Crate pschema_rs
source ·Expand description
pschema-rs
pschema-rs
is a Rust library that provides a Pregel-based schema validation algorithm for generating subsets of data
from Wikidata. It is designed to be efficient, scalable, and easy to use, making it suitable for a wide range of applications
that involve processing large amounts of data from Wikidata.
Features
-
Pregel-based schema validation:
pschema-rs
uses the Pregel model, a graph-based computation model, to perform schema validation on Wikidata entities. This allows for efficient and scalable processing of large datasets. -
Rust implementation:
pschema-rs
is implemented in Rust, a systems programming language known for its performance, memory safety, and concurrency features. This ensures that the library is fast, reliable, and safe to use. -
Wikidata subset generation:
pschema-rs
provides functionality to generate subsets of data from Wikidata based on schema validation rules. This allows users to filter and extract relevant data from Wikidata based on their specific requirements. -
Customizable validation rules:
pschema-rs
allows users to define their own validation rules using a simple and flexible syntax. This makes it easy to customize the schema validation process according to the specific needs of a given application. -
Easy-to-use API:
pschema-rs
provides a user-friendly API that makes it easy to integrate the library into any Rust project. The API provides a high-level interface for performing schema validation and generating Wikidata subsets, with comprehensive documentation and examples to help users get started quickly.
Installation
To use pschema-rs
in your Rust project, you can add it as a dependency in your Cargo.toml
file:
[dependencies]
pschema = "0.0.2"
Usage
Here’s an example of how you can use pschema-rs
to perform schema validation and generate a subset of data from Wikidata:
use pregel_rs::graph_frame::GraphFrame;
use pschema_rs::backends::duckdb::DuckDB;
use pschema_rs::backends::Backend;
use pschema_rs::pschema::PSchema;
use pschema_rs::shape::shex::Shape;
use pschema_rs::shape::shex::TripleConstraint;
use wikidata_rs::id::Id;
fn main() -> Result<(), String> {
// Define validation rules
let start = Shape::TripleConstraint(TripleConstraint::new(
1,
Id::from("P31").into(),
Id::from("Q515").into(),
));
// Load Wikidata entities
let edges = DuckDB::import("./examples/from_duckdb/3000lines.duckdb")?;
// Perform schema validation
match GraphFrame::from_edges(edges) {
Ok(graph) => match PSchema::new(start).validate(graph) {
Ok(result) => {
println!("Schema validation result:");
println!("{:?}", result);
Ok(())
}
Err(error) => Err(error.to_string()),
},
Err(error) => Err(format!("Cannot create a GraphFrame: {}", error)),
}
}
For more information on how to define validation rules, load entities from Wikidata, and process subsets of data, refer to the documentation.
Related projects
- wdsub is an application for generating Wikidata subsets written in Scala.
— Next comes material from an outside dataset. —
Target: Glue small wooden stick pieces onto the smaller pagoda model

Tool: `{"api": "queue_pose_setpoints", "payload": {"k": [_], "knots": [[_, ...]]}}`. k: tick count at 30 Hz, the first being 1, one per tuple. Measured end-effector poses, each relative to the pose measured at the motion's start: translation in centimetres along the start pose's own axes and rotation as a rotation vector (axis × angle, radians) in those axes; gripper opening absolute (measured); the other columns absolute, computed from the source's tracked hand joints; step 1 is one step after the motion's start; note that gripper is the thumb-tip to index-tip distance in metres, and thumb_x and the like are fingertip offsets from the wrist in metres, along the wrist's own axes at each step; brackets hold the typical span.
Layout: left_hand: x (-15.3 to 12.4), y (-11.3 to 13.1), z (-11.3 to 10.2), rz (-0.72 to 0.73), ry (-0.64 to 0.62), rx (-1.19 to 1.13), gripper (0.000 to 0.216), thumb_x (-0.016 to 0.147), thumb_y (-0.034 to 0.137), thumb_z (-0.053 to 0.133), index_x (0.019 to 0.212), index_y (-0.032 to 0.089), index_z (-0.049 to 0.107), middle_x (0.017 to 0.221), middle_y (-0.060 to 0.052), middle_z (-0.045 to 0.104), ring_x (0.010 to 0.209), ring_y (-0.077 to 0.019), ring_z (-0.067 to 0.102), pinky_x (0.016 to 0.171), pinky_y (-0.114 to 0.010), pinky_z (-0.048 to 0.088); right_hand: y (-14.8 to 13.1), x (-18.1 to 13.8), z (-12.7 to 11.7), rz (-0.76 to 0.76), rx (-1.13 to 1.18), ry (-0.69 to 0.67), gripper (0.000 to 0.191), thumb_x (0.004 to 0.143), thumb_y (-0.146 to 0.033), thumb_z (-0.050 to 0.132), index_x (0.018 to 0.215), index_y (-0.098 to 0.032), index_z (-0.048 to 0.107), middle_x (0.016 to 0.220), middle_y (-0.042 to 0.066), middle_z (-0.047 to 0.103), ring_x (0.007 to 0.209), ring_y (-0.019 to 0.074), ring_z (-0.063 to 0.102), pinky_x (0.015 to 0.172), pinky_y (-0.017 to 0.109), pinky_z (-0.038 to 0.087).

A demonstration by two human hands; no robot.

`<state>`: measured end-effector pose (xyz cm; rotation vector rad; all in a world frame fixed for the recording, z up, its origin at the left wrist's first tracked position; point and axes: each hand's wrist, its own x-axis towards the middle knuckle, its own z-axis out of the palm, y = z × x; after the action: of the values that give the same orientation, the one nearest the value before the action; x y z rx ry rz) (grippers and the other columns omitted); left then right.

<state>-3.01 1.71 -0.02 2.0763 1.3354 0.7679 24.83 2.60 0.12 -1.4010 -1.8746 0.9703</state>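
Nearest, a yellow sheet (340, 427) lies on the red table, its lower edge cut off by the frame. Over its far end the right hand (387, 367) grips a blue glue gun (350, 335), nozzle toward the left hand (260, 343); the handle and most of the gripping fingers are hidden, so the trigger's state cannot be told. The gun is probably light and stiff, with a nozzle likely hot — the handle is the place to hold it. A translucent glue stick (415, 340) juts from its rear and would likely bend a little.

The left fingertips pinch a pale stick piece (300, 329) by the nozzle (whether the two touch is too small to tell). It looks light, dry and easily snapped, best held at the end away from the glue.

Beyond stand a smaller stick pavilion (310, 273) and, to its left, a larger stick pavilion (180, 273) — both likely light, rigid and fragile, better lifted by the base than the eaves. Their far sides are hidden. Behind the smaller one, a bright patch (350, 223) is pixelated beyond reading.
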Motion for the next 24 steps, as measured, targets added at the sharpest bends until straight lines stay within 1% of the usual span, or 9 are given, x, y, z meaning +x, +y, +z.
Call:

- pschema is a Scala-based library which is equivalent to this.
License
Copyright © 2023 Ángel Iglesias Préstamo (angel.iglesias.prestamo@gmail.com)
This program is free software: you can redistribute it and/or modify it under the terms of the GNU General Public License as published by the Free Software Foundation, either version 3 of the License, or (at your option) any later version.
This program is distributed in the hope that it will be useful, but WITHOUT ANY WARRANTY; without even the implied warranty of MERCHANTABILITY or FITNESS FOR A PARTICULAR PURPOSE. See the GNU General Public License for more details.
You should have received a copy of the GNU General Public License along with this program. If not, see https://www.gnu.org/licenses/.
By contributing to this project, you agree to release your contributions under the same license.
Modules
pub mod backends;
is creating a public module namedbackends
. This module contains code related to different backends or databases that the program can use to store and retrieve data.pub mod pschema;
is creating a public module namedpschema
. This module contains code related to creating knowledge graphs from Wikibase data.pub mod shape;
is creating a public module namedshape
. This module contains code related to defining and manipulating shapes or structures of data in the codebase.pub mod utils;
is creating a public module namedutils
. This module contains utility functions and helper code that can be used throughout the codebase.